§ What you should do:
Scan the material below for "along", then return each line that contains it.

§ Available data:
= Beginning of Section =
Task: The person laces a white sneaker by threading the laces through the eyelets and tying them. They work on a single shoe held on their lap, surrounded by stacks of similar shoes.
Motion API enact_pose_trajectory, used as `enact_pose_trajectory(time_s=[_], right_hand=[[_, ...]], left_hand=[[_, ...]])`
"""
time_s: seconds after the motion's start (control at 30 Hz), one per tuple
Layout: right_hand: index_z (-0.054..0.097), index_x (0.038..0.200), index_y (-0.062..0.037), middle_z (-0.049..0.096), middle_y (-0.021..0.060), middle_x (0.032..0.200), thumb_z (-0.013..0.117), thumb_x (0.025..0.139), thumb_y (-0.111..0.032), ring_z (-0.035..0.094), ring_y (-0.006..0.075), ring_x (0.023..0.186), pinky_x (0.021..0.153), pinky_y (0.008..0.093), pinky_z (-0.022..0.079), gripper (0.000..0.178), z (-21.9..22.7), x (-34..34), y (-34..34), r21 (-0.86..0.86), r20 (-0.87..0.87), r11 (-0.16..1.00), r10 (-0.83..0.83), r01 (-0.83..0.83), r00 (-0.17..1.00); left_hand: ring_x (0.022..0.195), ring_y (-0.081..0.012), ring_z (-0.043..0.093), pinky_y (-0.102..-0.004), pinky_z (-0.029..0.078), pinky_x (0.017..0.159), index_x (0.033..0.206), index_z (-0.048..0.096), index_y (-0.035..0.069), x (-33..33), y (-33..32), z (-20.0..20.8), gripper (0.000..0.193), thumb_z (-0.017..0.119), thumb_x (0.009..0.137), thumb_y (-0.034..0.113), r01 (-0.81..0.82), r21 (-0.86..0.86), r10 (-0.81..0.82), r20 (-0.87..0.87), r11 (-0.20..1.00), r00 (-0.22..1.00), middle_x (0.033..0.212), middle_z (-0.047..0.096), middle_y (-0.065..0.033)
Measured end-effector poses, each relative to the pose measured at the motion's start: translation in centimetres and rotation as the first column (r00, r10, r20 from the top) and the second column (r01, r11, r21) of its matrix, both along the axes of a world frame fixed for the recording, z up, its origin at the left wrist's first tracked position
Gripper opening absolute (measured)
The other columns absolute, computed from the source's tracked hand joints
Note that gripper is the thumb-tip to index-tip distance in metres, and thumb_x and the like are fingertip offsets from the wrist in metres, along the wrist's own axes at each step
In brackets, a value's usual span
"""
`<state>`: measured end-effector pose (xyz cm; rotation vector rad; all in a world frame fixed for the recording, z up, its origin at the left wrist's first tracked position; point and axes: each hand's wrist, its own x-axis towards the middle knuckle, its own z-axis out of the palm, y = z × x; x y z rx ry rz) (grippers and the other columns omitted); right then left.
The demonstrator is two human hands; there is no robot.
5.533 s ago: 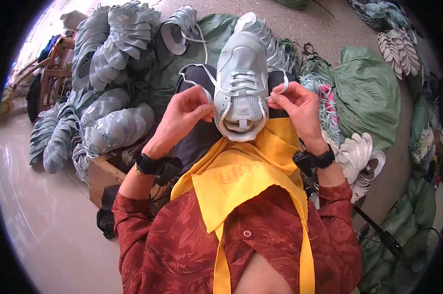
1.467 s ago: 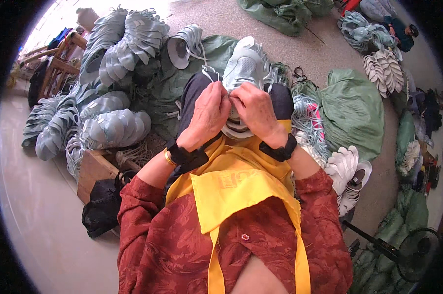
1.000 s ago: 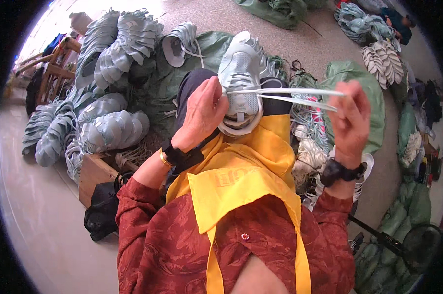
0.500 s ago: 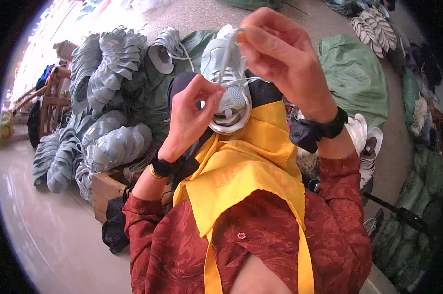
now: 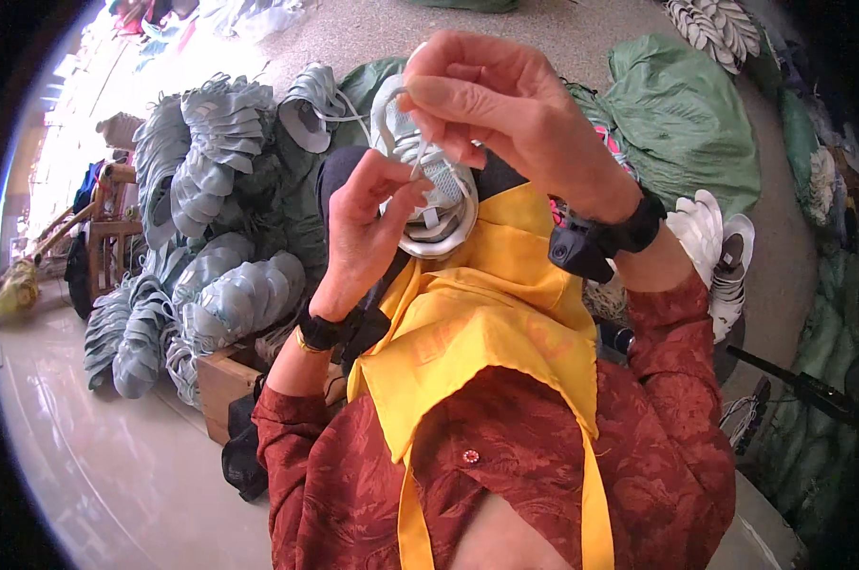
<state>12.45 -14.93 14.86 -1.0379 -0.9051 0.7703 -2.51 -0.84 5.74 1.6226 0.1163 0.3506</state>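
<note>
A pale grey shoe upper [image 5: 451,186] lies over my lap, its white-edged opening toward me. A thin whitish shoelace [image 5: 418,161] runs upward from the fingers of my left hand [image 5: 370,220], where thumb and forefinger pinch it just above the upper. My right hand [image 5: 510,119] is raised over the far part of the upper, thumb and fingers pressed together on the lace. That hand covers part of the lacing and the toe side.
Stacked grey shoe uppers [image 5: 222,142] stand at my left, above a wooden box [image 5: 222,385]. A single upper [image 5: 308,109] lies farther off. To my right are a green sack [image 5: 681,123] and white uppers [image 5: 719,252]. A yellow apron [image 5: 486,323] covers my lap.
My right hand has moved left and slightly down, closer to my left hand, and now covers more of the upper. The left hand keeps its pinch near the same place.
</note>
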Motion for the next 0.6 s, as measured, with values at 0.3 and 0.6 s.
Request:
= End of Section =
§ Result of the exercise:
Measured end-effector poses, each relative to the pose measured at the motion's start: translation in centimetres and rotation as the first column (r00, r10, r20 from the top) and the second column (r01, r11, r21) of its matrix, both along the axes of a world frame fixed for the recording, z up, its origin at the left wrist's first tracked position
Note that gripper is the thumb-tip to index-tip distance in metres, and thumb_x and the like are fingertip offsets from the wrist in metres, along the wrist's own axes at each step

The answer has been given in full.